Beware of 'good deals'. Used paragliders are everywhere, on eBay, in magazines, classified ads or you might even hear something through someone you know. You might get the impression you are going to get your butt in the air for a song, but you could be in for major disappointment!
A typical problem in this scenario is trying to launch an old paraglider wing with poor launch characteristics.
I read in a forum somewhere of this guy who turned up to an instruction session with an old DHV-2 wing. DHV-2?? Ding Ding Ding Warning Warning! It was a high aspect ratio canopy (long and skinny), and in its day was probably quite a good performer.
It's previous owner had apparently assured the guy that "it's an awesome glider and it will be great for you...".
Well, great to look at maybe. This poor guy just couldn't keep the thing inflated, while trying to launch. Maybe he eventually got the hang of it, but what a hassle, not to mention the safety issues. If he did manage to get airborne, he might still have had a few more surprises...
So when buying a canopy, beware of 'high performance' used paragliders from yesteryear. Interestingly, I can remember a comment posted on a South African website's used paragliders page. Something along the lines of
"we don't advertise DHV-3 wings, they just don't seem to sell".
See, even experienced pilots would probably prefer a well-behaved modern wing of lower DHV rating, which performs just as well.
Another problem when buying a wing is dishonest sellers who understate the airtime the canopy has had. Or maybe they paint a rosy picture of their wing's launch and flying characteristics. A lot of people with used paragliders for sale are just keen to get their hands on the money.

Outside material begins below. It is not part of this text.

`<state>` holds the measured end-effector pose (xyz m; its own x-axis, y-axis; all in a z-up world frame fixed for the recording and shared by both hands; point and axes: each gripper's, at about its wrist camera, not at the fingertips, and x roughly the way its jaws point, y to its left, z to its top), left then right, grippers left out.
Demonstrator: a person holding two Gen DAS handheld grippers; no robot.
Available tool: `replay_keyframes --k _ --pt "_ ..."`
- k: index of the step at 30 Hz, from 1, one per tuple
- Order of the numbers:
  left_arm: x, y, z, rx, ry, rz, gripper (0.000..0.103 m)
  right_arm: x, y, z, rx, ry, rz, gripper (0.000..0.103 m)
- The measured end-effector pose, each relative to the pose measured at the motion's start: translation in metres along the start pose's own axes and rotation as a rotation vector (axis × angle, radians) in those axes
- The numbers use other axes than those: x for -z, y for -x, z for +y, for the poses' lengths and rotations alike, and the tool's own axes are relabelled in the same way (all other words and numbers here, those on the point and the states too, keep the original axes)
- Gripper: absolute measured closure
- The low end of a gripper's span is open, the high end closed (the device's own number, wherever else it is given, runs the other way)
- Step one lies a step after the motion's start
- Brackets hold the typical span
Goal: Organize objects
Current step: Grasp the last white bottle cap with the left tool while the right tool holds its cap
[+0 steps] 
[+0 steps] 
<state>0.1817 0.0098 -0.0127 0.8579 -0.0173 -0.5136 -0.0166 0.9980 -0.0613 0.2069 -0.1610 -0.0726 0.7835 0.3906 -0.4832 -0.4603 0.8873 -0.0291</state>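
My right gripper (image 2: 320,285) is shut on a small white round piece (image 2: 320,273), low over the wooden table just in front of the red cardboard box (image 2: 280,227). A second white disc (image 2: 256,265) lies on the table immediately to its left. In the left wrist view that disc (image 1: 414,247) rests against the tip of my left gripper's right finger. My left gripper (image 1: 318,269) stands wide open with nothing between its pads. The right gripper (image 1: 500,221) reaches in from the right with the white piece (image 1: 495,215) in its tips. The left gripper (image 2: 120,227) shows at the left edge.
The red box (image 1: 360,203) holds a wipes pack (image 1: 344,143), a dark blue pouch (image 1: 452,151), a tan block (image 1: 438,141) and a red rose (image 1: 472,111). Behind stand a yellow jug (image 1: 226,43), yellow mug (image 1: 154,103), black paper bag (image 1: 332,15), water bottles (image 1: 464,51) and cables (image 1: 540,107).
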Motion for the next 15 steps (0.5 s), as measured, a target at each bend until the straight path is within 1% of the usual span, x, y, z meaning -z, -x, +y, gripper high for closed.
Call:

And of course, buying a pre-loved paraglider canopy from say, a classified ad somewhere, means you might not have the opportunity to fly it, or even inspect it carefully before you part with your money.
Because of the above problems, many people who are buying a wing end up with a paraglider canopy they soon have to replace. Hence they have tossed a whole lot of cash down the drain.
If possible, it is an excellent idea to get a second-hand paraglider inspected and flown by a pro before you hand over the money. This protects you against the grief just described.
One of the most important factors to consider when composing a shortlist of used paragliders is the manufacturer.
Are they one of the best, with proven great designs? Or are they a smaller, shadier outfit that simply knocks off the latest designs and offers them cheaper?
Google the manufacturer's name of the used paraglider canopy you are interested in, and see what comes up. If they are a leading company, they are likely to have an excellent website advertising their wares, and offering good advice to prospective buyers. Less reputable outfits aren't so visible on the Web. Also, ask around and see what other people, particularly paragliding instructors, say about the brand.
Actually, I've noticed that some of the leading paraglider manufacturers do advertise second-hand paragliders on their websites. Probably the least risky place to find a used paraglider, you would think.